All Vida Homeloans LIBOR mortgages are subject to a 0.25% LIBOR floor. This means no matter how far LIBOR reduces, the interest rate on your loan is calculated using a minimum value for LIBOR of 0.25%. Once your loan has moved to the new interest rate a floor of 0.25% will apply to the LIBOR Replacement Rate. We have provided an illustration of how this will operate below. All other terms in your mortgage which state how your interest is calculated will stay the same. This means:

· The rate will be calculated quarterly on 12th March, June, September and December
· The new rate will start from 1st April, July, October and January
· The rate will be rounded up to the nearest 0.05%
· Interest will be applied on a daily basis to the capital balance outstanding.

This depends on movements in BBR between now and your LIBOR Replacement Date. BBR, like LIBOR, is a variable rate. BBR may rise or fall in the future and a rise in BBR may result in an increase in your monthly payments.

We have provided an example based on LIBOR and BBR as at 1 September 2020, a Rate Adjustment of 0.08% and a Product Margin of 5.00%. The actual values relevant to your mortgage will be provided in your personalised letter.

Current rateNew rate
Applicable externally set interest rate3-month LIBOR published by Intercontinental ExchangeBank of England Base Rate published by Bank of England
Applicable rate (as at 1 September)0.204%0.100%
Rate Adjustment (notified at LIBOR replacement)n / a0.08%
LIBOR Replacement Raten / a0.18%
Rounded up0.25%0.20%
Interest rate floor0.25%0.25%
Product margin5.00%5.00%
Rate you pay5.25%5.25%

As the FCA has confirmed that use of LIBOR in the UK should be discontinued by the end of 2021, we have no choice but to make changes to your mortgage.

We are changing the terms of your mortgage under Term 21.6(b) of your Mortgage Conditions which allows us to make changes if it is reasonable to do so to as a result of changes beyond our reasonable control in the banking or financial system.

We believe these changes are reasonable, are fair to you, will not result in you paying (on average) a higher rate that you do at the moment and will not impose any terms on you which are less beneficial to you compared to your current terms.

We are doing everything we can to make this move as seamless as possible.

No, we will not charge you any fees to move your mortgage to a replacement rate. If you decide to discuss your options with your mortgage broker or financial advisor, you will be responsible for their fees.

Your obligations as Guarantor will continue and apply to the Vida Homeloans mortgage agreement, as varied. Your obligations as Guarantor are not released nor diminished by the variation of the agreement.

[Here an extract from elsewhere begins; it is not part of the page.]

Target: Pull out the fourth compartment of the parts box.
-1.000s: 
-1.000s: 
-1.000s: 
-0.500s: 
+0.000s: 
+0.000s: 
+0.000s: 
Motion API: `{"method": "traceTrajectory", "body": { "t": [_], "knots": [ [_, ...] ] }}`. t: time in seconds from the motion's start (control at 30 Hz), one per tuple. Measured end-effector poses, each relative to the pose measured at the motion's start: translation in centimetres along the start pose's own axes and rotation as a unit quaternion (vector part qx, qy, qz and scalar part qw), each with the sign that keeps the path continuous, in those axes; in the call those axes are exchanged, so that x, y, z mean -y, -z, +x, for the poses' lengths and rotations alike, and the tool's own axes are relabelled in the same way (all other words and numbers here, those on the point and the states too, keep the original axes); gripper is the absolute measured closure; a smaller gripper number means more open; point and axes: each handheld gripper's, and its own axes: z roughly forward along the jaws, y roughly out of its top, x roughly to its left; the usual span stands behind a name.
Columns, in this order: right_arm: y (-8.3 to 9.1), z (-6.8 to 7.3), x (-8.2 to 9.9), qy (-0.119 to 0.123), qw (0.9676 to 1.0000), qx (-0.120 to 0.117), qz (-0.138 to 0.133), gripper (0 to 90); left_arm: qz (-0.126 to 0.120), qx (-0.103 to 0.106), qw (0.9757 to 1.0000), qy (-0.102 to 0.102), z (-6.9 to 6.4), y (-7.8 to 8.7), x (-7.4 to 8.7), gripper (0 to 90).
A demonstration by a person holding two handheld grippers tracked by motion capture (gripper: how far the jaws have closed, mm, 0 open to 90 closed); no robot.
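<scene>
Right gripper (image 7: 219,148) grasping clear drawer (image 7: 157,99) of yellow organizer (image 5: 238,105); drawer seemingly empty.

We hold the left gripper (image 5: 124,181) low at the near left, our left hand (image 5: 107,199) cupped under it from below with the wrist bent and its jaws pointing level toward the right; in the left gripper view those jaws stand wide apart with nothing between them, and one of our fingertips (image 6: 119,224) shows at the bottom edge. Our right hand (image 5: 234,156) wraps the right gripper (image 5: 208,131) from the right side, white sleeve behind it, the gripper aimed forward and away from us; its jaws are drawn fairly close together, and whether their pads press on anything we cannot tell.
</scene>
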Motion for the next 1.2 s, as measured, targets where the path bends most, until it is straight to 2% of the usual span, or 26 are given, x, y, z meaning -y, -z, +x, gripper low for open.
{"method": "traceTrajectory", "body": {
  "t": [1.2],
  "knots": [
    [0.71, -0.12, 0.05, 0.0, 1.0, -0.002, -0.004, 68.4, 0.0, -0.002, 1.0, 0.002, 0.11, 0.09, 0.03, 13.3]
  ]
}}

If you are happy with these changes, you do not need to do anything. We are writing to you in October with a Notice of Variation which will give effect to the changes to the terms of the mortgage. If you’re not happy, we’re really sorry to hear that. Unfortunately, we can’t change any of these terms, but you have the right to repay the mortgage at any time. If you repay the mortgage after the end of the fixed rate period you will not have to pay an early repayment charge. If you would like any more information or would like to discuss further, please give us a call on 0344 892 0155 or send us a message through your online mortgage portal.

The Notice of Variation sets out the changes to the Vida Homeloans Buy to Let Mortgage and Loan Terms and Conditions. This is included in the Documents section of our website. For Borrowers in Scotland, the changes are also recorded in a legal document signed by us called a “deed of variation” which was registered in the Books of Council and Session on 8 October 2020.

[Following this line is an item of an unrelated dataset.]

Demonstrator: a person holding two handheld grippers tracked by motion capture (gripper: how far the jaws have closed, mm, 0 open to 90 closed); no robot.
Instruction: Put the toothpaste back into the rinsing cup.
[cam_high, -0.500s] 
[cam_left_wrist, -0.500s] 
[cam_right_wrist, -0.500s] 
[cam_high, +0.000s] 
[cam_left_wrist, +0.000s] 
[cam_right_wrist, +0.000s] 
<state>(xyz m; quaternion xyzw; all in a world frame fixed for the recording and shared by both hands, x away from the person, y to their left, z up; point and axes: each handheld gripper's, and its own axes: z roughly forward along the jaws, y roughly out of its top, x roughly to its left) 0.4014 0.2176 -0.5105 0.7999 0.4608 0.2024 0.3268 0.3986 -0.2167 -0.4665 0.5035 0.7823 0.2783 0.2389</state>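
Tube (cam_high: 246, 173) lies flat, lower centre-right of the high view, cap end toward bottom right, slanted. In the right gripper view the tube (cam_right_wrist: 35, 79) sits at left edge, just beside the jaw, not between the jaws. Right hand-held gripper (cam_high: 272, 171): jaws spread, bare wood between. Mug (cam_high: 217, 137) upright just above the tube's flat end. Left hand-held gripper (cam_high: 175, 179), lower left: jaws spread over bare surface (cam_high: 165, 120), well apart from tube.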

Please call us as soon as possible on 0344 892 0155 if you are likely to experience difficulties in maintaining your mortgage payments. If you already have an Agreement To Pay in place your move to the LIBOR Replacement Rate will not change that.

If we have agreed a payment holiday with you, you do not need to pay some or all of your usual monthly mortgage. Interest is still added to your mortgage balance. The amount of this interest will be calculated from the LIBOR Replacement Date using the LIBOR Replacement Rate but your payment holiday will be unchanged.